Hi. I'm Matt. And I have a teenage son. [Hi Matt!]
That's pretty much how every conversation should start for the period of time when your household is beset with teenageritis. Surely somewhere there's a Parent-of-Teenagers-Anonymous support group. (OH! Is THAT what the "school PTA" is about??) It's a communicable disease that is highly contagious even to younger siblings still rockin' single digit ages. Worse still, the only known cure has an incubation period that can last well into your child's thirties.
There's really not much hope... but despite the onslaught of hormones and ignorant rants, you can at least effectively treat the eye problems (or so I assume, because MY eyes don't continually deviate to the ceiling). Simply buy ONE TESLA (and call Elon in the morning) to temporarily inoculate yourself. How does it work? I'm glad you asked!As your asymptomatic teenager blinks away years of disgust and disillusionment with your worldview they'll find themselves starting to grin at the aluminum sculpture you've prescribed. ALL the teenagers know about the Tesla. The ones that are really in the know can stump the car's owners with obscure pop-quiz stat questions-- further infecting themselves with smugness (a potentially harmful side effect of teenageritis).
The best treatment option for the eye-rolling is to lock their pupils on the main screen of the Tesla. This serves to focus the hostile energy of the average teenager on something that is far cooler than their study-hall sketches from middle school. Want to add even more swagtonium to your main screen? Pop up the PEACEMAKER package (shown above), survey the descriptions and as your lanky manchild punches the ejection seat buttons-- and they light up! You'll get the obvious James Bond connection and maybe a Transformer reference or too, but brace yourself for the KITT crowd. That's a freaky subset of the phylum.

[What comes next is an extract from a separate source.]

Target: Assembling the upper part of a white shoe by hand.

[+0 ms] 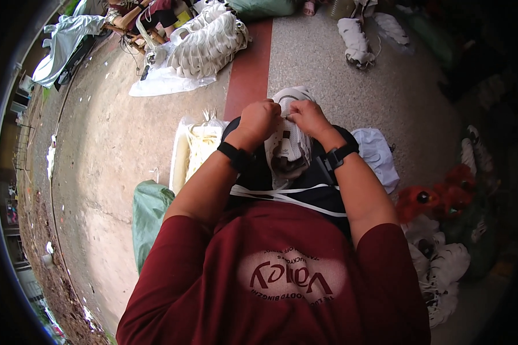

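A white mesh sneaker (289,152) lies on my dark-covered lap, its opening toward me and its toe pointing away. My left hand (260,122) is closed at the left side of the shoe's upper. Across from it, my right hand (308,119) pinches with thumb and fingers over the front of the upper. Whatever thin thing sits between the fingertips is too small to make out. White cords (274,195) run crosswise over my lap below the shoe. Each wrist wears a black band.
Left of my lap stands a pale container (181,155) with cream laces (202,144), near a green bag (149,213). White shoe pieces (210,49) sit in a row on plastic sheeting ahead. More white shoes (443,264) and a red patterned item (423,197) lie at right. Another person's arm (129,17) shows far left.
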`<state>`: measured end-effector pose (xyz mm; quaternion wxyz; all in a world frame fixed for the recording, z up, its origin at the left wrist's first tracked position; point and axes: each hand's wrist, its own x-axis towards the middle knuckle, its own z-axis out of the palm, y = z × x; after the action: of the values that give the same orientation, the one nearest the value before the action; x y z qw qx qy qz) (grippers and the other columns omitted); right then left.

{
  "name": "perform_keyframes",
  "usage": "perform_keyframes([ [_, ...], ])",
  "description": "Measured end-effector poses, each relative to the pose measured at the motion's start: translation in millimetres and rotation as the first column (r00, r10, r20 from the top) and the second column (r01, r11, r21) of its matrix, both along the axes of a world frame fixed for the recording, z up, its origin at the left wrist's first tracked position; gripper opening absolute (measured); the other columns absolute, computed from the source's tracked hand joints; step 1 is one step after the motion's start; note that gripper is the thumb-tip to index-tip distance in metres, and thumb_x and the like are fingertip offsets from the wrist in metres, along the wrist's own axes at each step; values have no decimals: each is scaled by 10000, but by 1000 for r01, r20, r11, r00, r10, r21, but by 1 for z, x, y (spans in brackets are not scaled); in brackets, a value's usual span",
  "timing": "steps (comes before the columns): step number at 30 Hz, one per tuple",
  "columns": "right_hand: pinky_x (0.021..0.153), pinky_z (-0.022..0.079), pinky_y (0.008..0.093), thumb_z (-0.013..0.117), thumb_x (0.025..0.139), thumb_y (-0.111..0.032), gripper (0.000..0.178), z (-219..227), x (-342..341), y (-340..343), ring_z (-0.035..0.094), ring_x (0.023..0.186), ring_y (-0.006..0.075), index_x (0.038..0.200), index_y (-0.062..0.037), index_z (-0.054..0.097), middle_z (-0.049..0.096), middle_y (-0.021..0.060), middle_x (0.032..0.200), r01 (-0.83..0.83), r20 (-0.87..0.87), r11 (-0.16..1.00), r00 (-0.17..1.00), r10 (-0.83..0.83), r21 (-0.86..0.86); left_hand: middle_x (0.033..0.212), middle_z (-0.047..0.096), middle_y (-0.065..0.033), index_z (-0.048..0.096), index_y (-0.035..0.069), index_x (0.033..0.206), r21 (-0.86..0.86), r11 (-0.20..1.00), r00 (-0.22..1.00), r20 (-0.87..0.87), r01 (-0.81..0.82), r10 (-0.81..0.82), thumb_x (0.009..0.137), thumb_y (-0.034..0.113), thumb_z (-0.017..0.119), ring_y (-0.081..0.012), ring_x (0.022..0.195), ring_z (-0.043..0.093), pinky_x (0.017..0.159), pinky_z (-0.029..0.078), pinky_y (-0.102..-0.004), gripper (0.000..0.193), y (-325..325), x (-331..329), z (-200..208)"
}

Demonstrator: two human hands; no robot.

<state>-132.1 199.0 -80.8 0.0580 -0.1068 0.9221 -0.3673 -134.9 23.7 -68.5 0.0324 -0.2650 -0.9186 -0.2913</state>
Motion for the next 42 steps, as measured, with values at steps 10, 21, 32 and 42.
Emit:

You'll discover, at the instant your teenager starts talking to you like an actual homo sapiens, that you can save $1000 and NOT buy the "Premium Interior Lighting" package. You don't need more LEDs stashed in useless places to enjoy a few moments of being "the cool parents" because the dome/reading lights and the big display screens are super awesome cool and bright enough that you'd risk a parental acceptance overdose in addition to blowing the needless thousand bucks.
So do yourself a favor. Don't. Parents don't let other parents buy the Premium Interior Lighting package. As you can see from the pictures here, you don't need it and you could be risking your teenager's health and education if you did. Let your sacrifice be exalted! And go get some cool new Docker's for yourself instead.